__Exercise__. All entries below are to be returned exactly, with pictures left out.

##### Given information

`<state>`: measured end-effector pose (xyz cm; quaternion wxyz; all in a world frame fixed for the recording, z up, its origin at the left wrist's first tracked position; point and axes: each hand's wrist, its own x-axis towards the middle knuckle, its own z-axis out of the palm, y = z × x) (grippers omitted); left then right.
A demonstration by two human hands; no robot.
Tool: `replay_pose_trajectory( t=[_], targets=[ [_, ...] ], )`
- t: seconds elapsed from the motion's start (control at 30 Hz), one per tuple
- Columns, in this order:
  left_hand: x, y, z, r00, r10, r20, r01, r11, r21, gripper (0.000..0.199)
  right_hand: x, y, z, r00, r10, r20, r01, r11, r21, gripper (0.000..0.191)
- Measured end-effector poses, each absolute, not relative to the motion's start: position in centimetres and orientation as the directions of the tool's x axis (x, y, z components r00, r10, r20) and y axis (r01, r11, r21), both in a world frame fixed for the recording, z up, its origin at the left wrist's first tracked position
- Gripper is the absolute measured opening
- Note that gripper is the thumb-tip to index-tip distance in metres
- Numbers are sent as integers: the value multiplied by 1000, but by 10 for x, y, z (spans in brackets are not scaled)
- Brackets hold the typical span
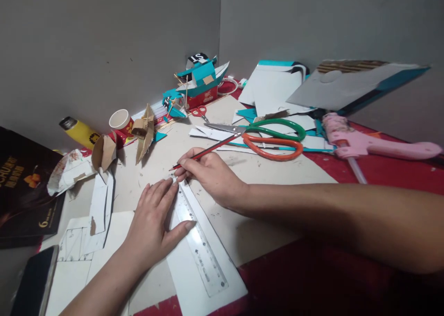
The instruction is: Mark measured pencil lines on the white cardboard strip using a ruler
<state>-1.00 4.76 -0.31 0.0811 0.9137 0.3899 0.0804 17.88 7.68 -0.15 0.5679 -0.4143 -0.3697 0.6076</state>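
Note:
A clear ruler [204,256] lies lengthwise on a strip of white card [187,288]. My left hand [154,216] lies spread over the card and the ruler's far part, its thumb on the ruler. In my right hand [204,170] is a red and black pencil [220,143], gripped between thumb and fingers. The pencil's tip points left, just beyond the ruler's far end, close to my left fingertips. Whether the tip touches a surface is not clear.
Large scissors [274,138] with green and orange handles lie beyond my right hand, near a pink glue gun [381,142]. Cardboard models [204,78], a paper cup [120,121] and a yellow bottle [79,132] stand at the back. A drawn sheet [74,256] lies left.

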Motion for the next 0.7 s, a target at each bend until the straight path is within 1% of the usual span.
replay_pose_trajectory(
  t=[0.1, 0.2, 0.3, 0.4, 0.6, 0.7],
  targets=[
    [-19, 49, 0, 674, 734, 88, 676, -660, 328, 62, 179, 77, -2, -11, 996, -87, -377, -84, -922, 17],
    [-30, 51, 5, 663, 746, 57, 680, -632, 372, 70, 179, 77, -3, -15, 995, -99, -364, -98, -926, 18],
    [-36, 51, 10, 689, 725, 11, 674, -645, 360, 79, 179, 77, -2, -18, 995, -103, -354, -103, -929, 18],
    [-35, 50, 13, 710, 704, 2, 664, -671, 332, 84, 180, 77, -2, -15, 994, -105, -359, -103, -928, 19],
    [-26, 51, 5, 725, 687, -40, 675, -698, 238, 89, 181, 77, -5, -17, 996, -92, -349, -92, -933, 18],
    [-24, 52, 2, 724, 688, -57, 681, -699, 216, 89, 181, 77, -6, -21, 997, -77, -351, -79, -933, 17]
  ],
)
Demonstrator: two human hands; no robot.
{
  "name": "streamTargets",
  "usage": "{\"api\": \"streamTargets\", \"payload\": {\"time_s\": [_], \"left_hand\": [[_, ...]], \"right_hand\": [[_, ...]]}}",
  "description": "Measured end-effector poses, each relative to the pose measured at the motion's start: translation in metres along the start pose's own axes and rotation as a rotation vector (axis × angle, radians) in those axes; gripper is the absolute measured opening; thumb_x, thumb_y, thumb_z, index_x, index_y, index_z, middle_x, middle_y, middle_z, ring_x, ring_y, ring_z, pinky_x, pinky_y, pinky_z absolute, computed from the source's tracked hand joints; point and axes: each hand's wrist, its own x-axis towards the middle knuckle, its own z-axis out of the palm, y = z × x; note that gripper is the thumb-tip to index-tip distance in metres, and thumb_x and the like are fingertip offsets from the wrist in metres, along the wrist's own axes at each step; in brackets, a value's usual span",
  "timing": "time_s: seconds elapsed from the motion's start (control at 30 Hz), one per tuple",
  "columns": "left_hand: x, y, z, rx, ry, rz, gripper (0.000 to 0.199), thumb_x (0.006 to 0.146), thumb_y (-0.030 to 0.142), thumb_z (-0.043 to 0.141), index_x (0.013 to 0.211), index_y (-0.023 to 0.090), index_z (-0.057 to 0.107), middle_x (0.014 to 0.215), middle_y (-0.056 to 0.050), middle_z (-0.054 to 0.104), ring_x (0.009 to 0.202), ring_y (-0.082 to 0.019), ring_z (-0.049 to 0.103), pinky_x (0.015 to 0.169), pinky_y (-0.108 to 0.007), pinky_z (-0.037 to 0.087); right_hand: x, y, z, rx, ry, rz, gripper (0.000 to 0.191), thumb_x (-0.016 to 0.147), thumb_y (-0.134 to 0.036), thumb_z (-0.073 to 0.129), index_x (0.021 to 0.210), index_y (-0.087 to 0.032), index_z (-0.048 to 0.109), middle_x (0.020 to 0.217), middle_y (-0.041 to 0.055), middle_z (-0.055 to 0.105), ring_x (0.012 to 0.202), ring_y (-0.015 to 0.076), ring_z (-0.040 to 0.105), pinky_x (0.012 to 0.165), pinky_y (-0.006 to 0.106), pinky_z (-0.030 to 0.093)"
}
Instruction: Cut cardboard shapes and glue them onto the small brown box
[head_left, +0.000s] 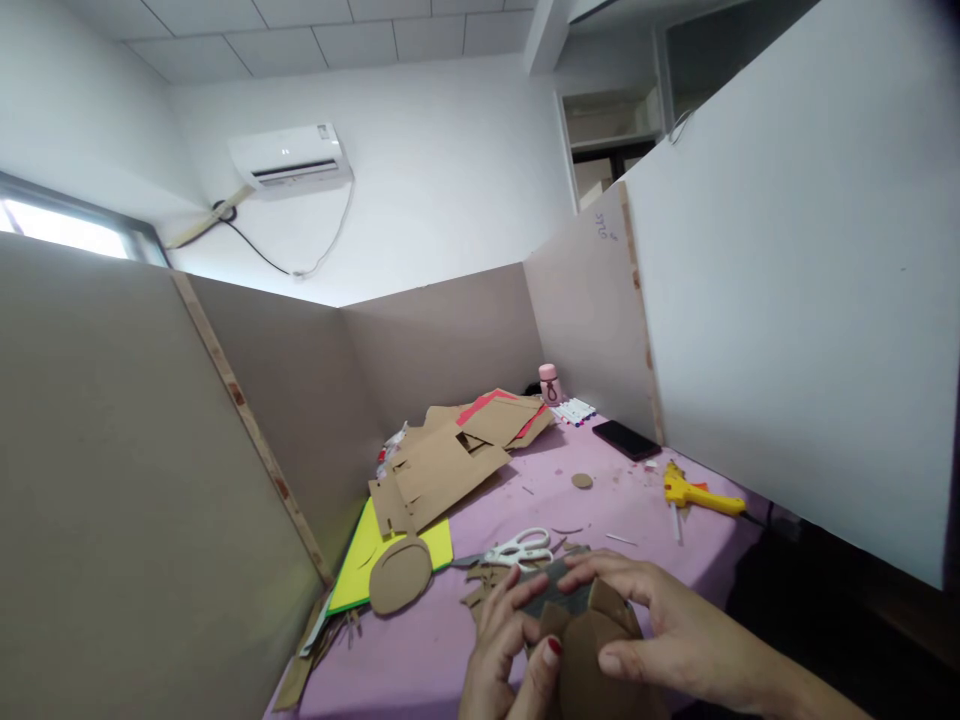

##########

__Result__.
`<state>`: measured end-effector pose (xyz cm; quaternion wxyz; all in a world frame fixed for the recording, z up, its origin at the left wrist's first tracked position; point and axes: each hand's wrist, its own x-axis towards the middle knuckle, its own z-axis out of the palm, y = z × x) (grippers omitted); left then right.
A demonstration by two human hands; no robot.
Tool: `replay_pose_trajectory( t=[_], targets=[ [_, ...] ], )`
- t: seconds elapsed from the motion's start (control at 30 Hz), one per tuple
- Columns, in this order:
  left_hand: x, y, z, r00, r10, r20, r01, r11, r21, gripper (0.000..0.199)
  right_hand: x, y, z, r00, r10, r20, r01, r11, r21, gripper (0.000..0.191)
- Measured end-effector poses, each absolute, not relative to the motion's start: position in centimetres and orientation as the directions of the tool's x axis (x, y, z components r00, r10, r20) and y axis (r01, r11, r21), both in a world frame fixed for the recording, z up, its origin at the left wrist's first tracked position
- Gripper is the absolute measured opening
- Note that gripper is the thumb-tip to index-tip distance in metres
- Numbers are sent as integers: the value multiplied by 1000, but by 10 for x, y, z (spans in brackets are not scaled)
- Brackets hold the typical span
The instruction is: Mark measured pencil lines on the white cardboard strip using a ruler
<state>-1.00 4.76 -0.31 0.0811 0.9137 0.3899 0.0804 17.88 7.68 -0.15 0.5679 -0.4143 -0.3697 0.6076</state>
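Note:
A clear ruler [204,256] lies lengthwise on a strip of white card [187,288]. My left hand [154,216] lies spread over the card and the ruler's far part, its thumb on the ruler. In my right hand [204,170] is a red and black pencil [220,143], gripped between thumb and fingers. The pencil's tip points left, just beyond the ruler's far end, close to my left fingertips. Whether the tip touches a surface is not clear.
Large scissors [274,138] with green and orange handles lie beyond my right hand, near a pink glue gun [381,142]. Cardboard models [204,78], a paper cup [120,121] and a yellow bottle [79,132] stand at the back. A drawn sheet [74,256] lies left.
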
Motion for the next 0.7 s, a target at each bend until the straight path is within 1% of the usual span.
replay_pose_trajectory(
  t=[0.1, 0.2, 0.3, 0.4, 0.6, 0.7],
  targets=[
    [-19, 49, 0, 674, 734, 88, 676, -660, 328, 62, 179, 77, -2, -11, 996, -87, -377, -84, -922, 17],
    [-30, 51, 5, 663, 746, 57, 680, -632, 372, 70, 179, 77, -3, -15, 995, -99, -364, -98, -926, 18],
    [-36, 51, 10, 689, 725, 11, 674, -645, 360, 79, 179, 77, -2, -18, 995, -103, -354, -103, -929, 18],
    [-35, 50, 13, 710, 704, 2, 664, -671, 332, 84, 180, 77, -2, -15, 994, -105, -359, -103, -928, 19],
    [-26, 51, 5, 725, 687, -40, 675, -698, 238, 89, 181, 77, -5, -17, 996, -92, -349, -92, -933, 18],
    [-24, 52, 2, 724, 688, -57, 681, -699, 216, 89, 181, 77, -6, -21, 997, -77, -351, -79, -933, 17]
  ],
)
Demonstrator: two human hands; no robot.
{
  "name": "streamTargets",
  "usage": "{\"api\": \"streamTargets\", \"payload\": {\"time_s\": [_], \"left_hand\": [[_, ...]], \"right_hand\": [[_, ...]]}}",
  "description": "Measured end-effector poses, each relative to the pose measured at the motion's start: translation in metres along the start pose's own axes and rotation as a rotation vector (axis × angle, radians) in those axes; gripper is the absolute measured opening; thumb_x, thumb_y, thumb_z, index_x, index_y, index_z, middle_x, middle_y, middle_z, ring_x, ring_y, ring_z, pinky_x, pinky_y, pinky_z absolute, computed from the source's tracked hand joints; point and axes: each hand's wrist, its own x-axis towards the middle knuckle, its own z-axis out of the palm, y = z × x; note that gripper is the thumb-tip to index-tip distance in metres, and thumb_x and the like are fingertip offsets from the wrist in metres, along the wrist's own axes at each step; in brackets, a value's usual span",
  "timing": "time_s: seconds elapsed from the motion's start (control at 30 Hz), one per tuple",
  "columns": "left_hand: x, y, z, rx, ry, rz, gripper (0.000 to 0.199), thumb_x (0.006 to 0.146), thumb_y (-0.030 to 0.142), thumb_z (-0.043 to 0.141), index_x (0.013 to 0.211), index_y (-0.023 to 0.090), index_z (-0.057 to 0.107), middle_x (0.014 to 0.215), middle_y (-0.056 to 0.050), middle_z (-0.054 to 0.104), ring_x (0.009 to 0.202), ring_y (-0.082 to 0.019), ring_z (-0.049 to 0.103), pinky_x (0.015 to 0.169), pinky_y (-0.108 to 0.007), pinky_z (-0.037 to 0.087); right_hand: x, y, z, rx, ry, rz, gripper (0.000 to 0.191), thumb_x (-0.016 to 0.147), thumb_y (-0.134 to 0.036), thumb_z (-0.073 to 0.129), index_x (0.021 to 0.210), index_y (-0.087 to 0.032), index_z (-0.048 to 0.109), middle_x (0.020 to 0.217), middle_y (-0.041 to 0.055), middle_z (-0.055 to 0.105), ring_x (0.012 to 0.202), ring_y (-0.015 to 0.076), ring_z (-0.040 to 0.105), pinky_x (0.012 to 0.165), pinky_y (-0.006 to 0.106), pinky_z (-0.030 to 0.093)"
}
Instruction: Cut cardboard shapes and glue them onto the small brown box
[head_left, +0.000s] 

No more output is needed.